(Stored entries)
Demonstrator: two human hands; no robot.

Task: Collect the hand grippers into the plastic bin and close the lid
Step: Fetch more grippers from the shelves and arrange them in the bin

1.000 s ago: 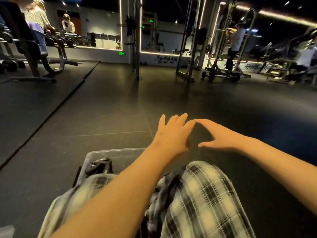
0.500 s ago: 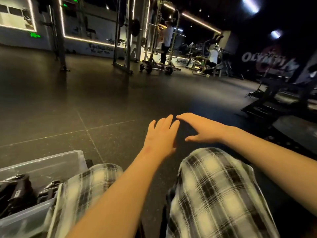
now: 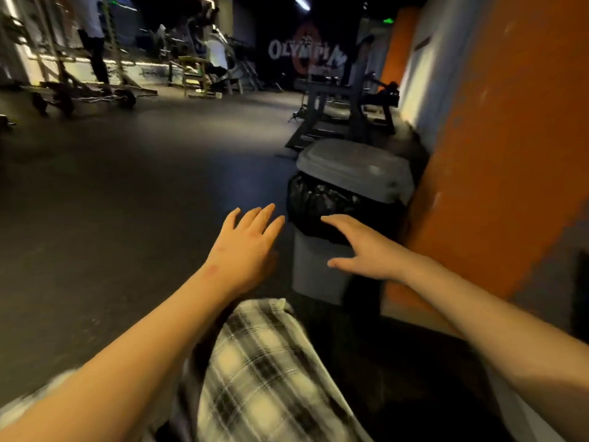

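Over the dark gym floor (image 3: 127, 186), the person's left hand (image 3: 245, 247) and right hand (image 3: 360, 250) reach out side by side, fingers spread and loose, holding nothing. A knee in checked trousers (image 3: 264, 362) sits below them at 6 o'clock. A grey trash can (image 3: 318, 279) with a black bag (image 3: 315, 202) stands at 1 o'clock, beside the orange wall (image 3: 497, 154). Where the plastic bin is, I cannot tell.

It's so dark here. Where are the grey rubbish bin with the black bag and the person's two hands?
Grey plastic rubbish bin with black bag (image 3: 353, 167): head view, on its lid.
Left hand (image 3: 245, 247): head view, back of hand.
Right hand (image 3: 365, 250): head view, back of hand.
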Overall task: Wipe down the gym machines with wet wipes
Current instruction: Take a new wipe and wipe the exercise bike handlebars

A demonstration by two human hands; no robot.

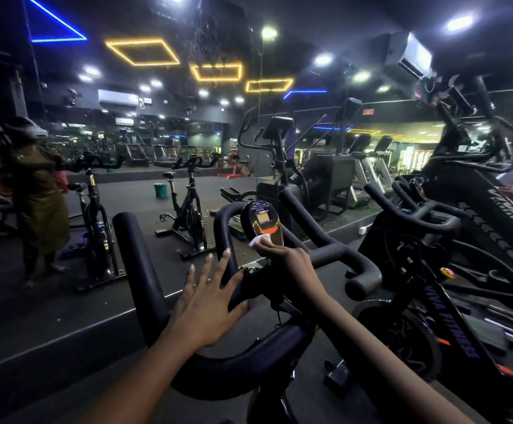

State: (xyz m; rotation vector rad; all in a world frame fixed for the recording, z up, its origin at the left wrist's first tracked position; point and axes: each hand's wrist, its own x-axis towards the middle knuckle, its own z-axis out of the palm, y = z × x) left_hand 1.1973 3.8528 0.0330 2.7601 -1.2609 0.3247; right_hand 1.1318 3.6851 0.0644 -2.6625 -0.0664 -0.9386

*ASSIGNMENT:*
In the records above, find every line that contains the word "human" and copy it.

*REPLY:*
Demonstrator: two human hands; no robot.
A demonstration by two human hands; no robot.

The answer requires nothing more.